One of the most well-known challenges in robotics is ‘picking’, i.e. using a robotic claw to lift a single object, usually from a cluttered 3-dimensional pile of objects. Picking an object from a pile and moving it to a destination can be a useful capability in many real-world situations but human experience shows that in some situations it’s more efficient to stay in your initial location and simply throw the object to a target bin. An example of such a situation is cleaning debris from roads, where it could be enough to throw the debris to the side of the road.
TossingBot, a new paper published by researchers from Princeton, Google, Columbia, and MIT, presents a new kind of throwing robot that picks arbitrary objects from a pile and tosses them into relatively small bins (25×15 cm, 10”x6”) at high rates of success, surpassing the throwing skills of the researchers themselves.
TossingBot applies end-to-end deep learning to learn how to grasp and throw items to a target bin, first training in simulation and finalizing the training using a real-life robot. It uses a physics (kinematics) baseline to calculate where an object will land upon throw, and then learns how to adapt the calculated landing position (add a ‘residual’ to the calculation) based on the characteristics of the grasped item and the form of the grasp. For instance, a ball moves rather predictably in the air and generally adheres to the basic kinematics formula, while a marker pen can fly rather erratically and its movement is harder to predict.
How TossingBot Works
TossingBot receives RGB images as input and transforms them into RGB-D (Color + Depth) images by combining the view of two distinct cameras (for more information on depth calculation techniques, see here. It then uses three separate neural networks to analyze the image and decide how to act:
- The perception network, a 7-layer fully convolutional ResNet with two layers of 2×2 max-pooling layers added into it. Its input is the RGB-D image and output is a 45x35x512 representation of the image.

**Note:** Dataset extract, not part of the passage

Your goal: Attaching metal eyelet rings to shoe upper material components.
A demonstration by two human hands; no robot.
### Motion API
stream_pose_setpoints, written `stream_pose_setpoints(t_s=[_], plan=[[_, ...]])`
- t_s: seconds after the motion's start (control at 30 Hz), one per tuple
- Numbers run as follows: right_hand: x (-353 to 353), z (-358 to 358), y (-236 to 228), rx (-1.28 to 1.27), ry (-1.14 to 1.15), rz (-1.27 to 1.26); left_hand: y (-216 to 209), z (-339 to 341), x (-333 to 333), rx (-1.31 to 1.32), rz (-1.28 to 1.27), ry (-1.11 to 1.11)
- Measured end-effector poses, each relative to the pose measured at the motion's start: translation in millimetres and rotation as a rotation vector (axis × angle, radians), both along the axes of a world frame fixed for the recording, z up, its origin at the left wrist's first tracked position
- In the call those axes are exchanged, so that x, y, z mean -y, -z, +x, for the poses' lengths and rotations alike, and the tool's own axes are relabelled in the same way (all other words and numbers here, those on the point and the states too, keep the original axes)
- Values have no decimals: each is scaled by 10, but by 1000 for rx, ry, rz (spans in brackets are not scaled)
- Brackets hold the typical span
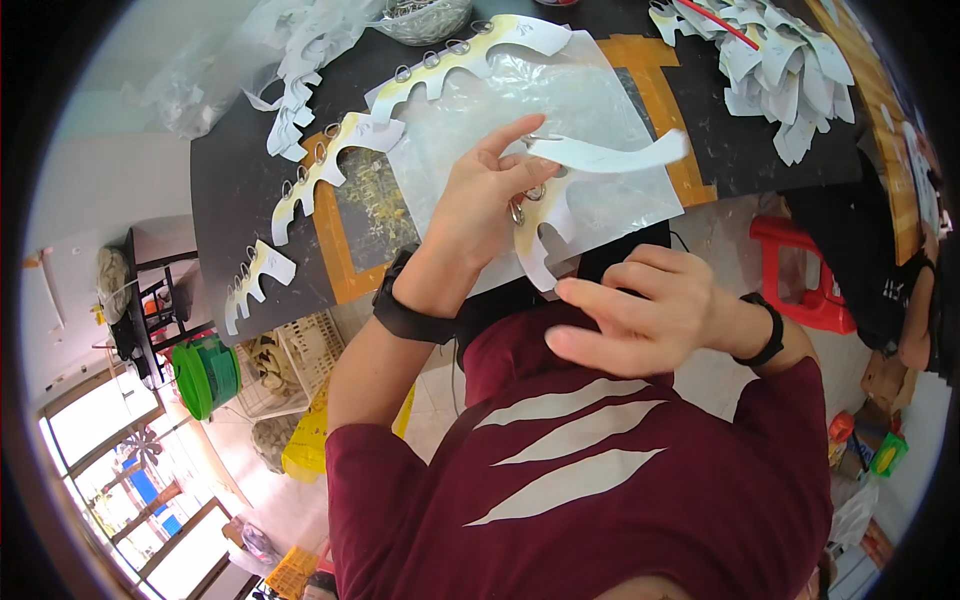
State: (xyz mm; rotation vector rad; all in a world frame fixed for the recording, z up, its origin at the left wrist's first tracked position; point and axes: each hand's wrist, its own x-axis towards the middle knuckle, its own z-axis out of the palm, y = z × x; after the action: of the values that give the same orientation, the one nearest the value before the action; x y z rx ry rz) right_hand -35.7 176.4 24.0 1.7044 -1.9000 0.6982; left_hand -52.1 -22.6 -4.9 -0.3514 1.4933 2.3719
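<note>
My left hand (485,195) is closed on a scalloped white strip (545,240) with a yellowish edge. Metal rings (518,210) show by its fingers, and a plain white arm of the piece (615,153) sticks out to the right. Whether the strip is paper or cloth I cannot tell. My right hand (640,310) hovers just below, thumb and index finger apart, near the strip's lower tip, with nothing visible in it. Beneath lies a clear plastic sheet (600,90). A similar ringed strip (470,55) rests along its far edge.
More ringed strips (320,175) lie on the black table (235,170) at left. White strips pile up (785,75) at far right, with a red stick on top. A bowl of metal rings (425,20) stands at the back. A red stool (800,275) and another person's arm (918,310) are at right.
</note>
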Motion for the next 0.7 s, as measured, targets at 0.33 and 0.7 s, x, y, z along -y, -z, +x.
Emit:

- The grasping network, a 7-layer fully convolutional ResNet with two upsampling layers added into it. Its input is the 45x35x512 perception representation and its output is an image with the robot’s location (x) and orientation (θ), with which it should attempt to grasp an object. The researchers assume that there are not obstacles in the robot’s path, therefore only the end pose matters.
- The throwing network, a 7-layer fully convolutional ResNet with two upsampling layers added into it. Its input is the 45x35x512 perception representation, as well as the kinematics data from a physics engine, and its output is an image of the environment after the object has been thrown. The location of the object after it has been thrown tells us in which bin the object is expected to land in, and using a fixed 45◦ angle, provides a recommended release velocity for the object.
In TossingBot, grasping and throwing are learned together in an end-to-end approach, meaning that the robot is more likely to grasp objects such that it’ll be able to later accurately throw them. The loss function is L = Lg + yi * Lt, combining the grasp success loss Lg and the throw distance loss Lt (distance from the middle of the expected bin), with yi representing the binary ground truth grasp success label, meaning the throw loss is considered only when the grasping is assumed to be successful.
The system is first trained in a PyBullet simulation where the laws of kinematics apply but no aerodynamic drag exists. The objects used in the simulation are a ball, a cube, a rod, and a hammer.
The system is then trained for 15,000 steps with a real-life UR5 arm with an RG2 gripper, grasping and throwing a collection of 80+ toy blocks, fake fruit, decorative items, and office objects. Two real-life cameras capture 640×480 color images and 12 target boxes are used, located outside the range of the robotic arm and tilted at a 15◦ angle. Each time the pile becomes empty. I.e. all the items have been thrown, the boxes are automatically lifted and the objects slide back into the pile (see GIF), allowing the robot to continuously train for hours without human intervention.
The trained TossingBot robot was successful in 84.7% of its throws at a speed of 608 picks per hour, allowing for 514 mean picks per hour (MPPH). The result is significantly higher than Dex-Net 4.0, a top-of-the-line grasping robot which achieves 312 MPPH. That said, the two aren’t directly comparable as Dex-Net has an error rate which is close to zero and the TossingBot’s 15.3% error rate would not be acceptable in many scenarios. In addition, obviously some items cannot be thrown safely.
The robotics community does not have a common benchmark for the accuracy of throwing robots but the robot was able to surpass the throwing results of the human research team, whose average accuracy was 80.1%.
Interestingly, over time the robot discovered the best ways to hold different objects, using their experience to take into consideration the object’s center of mass (see image).
TossingBot offers a unique example of a robot which learns not only to grasp objects but also to grasp them in a way that they can be thrown accurately, an additional level of complexity added to standard grasping robots. While TossingBot doesn’t currently have obvious real-world uses, similar techniques are likely to be applied in real-life robots in the upcoming years.